_Your goal_
Transcribe exactly the first line of the listing below and each line that follows it, ending with the line that contains "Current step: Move", and omit the remainder.

_Data shown_
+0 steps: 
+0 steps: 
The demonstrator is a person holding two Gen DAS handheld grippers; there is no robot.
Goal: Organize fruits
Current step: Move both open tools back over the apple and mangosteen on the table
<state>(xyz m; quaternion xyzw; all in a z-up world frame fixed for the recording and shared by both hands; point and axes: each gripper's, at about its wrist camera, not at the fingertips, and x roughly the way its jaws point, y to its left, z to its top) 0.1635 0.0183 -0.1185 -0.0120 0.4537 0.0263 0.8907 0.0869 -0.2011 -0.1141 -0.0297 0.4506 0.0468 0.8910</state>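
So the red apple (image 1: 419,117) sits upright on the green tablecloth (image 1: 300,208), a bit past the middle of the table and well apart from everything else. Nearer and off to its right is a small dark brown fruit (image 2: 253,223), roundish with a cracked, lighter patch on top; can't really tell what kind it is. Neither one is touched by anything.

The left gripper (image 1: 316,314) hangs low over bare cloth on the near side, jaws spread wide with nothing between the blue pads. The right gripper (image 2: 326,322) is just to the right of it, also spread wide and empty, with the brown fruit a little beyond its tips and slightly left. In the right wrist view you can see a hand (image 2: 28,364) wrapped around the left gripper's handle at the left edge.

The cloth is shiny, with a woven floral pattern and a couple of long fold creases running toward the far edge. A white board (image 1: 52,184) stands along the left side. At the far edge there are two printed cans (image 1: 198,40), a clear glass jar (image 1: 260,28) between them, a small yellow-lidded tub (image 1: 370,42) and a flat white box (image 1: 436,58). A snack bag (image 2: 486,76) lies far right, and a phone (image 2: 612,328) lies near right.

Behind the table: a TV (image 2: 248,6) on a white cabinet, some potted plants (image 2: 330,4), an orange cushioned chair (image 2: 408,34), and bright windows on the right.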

_Result_
+0 steps: 
+0 steps: 
The demonstrator is a person holding two Gen DAS handheld grippers; there is no robot.
Goal: Organize fruits
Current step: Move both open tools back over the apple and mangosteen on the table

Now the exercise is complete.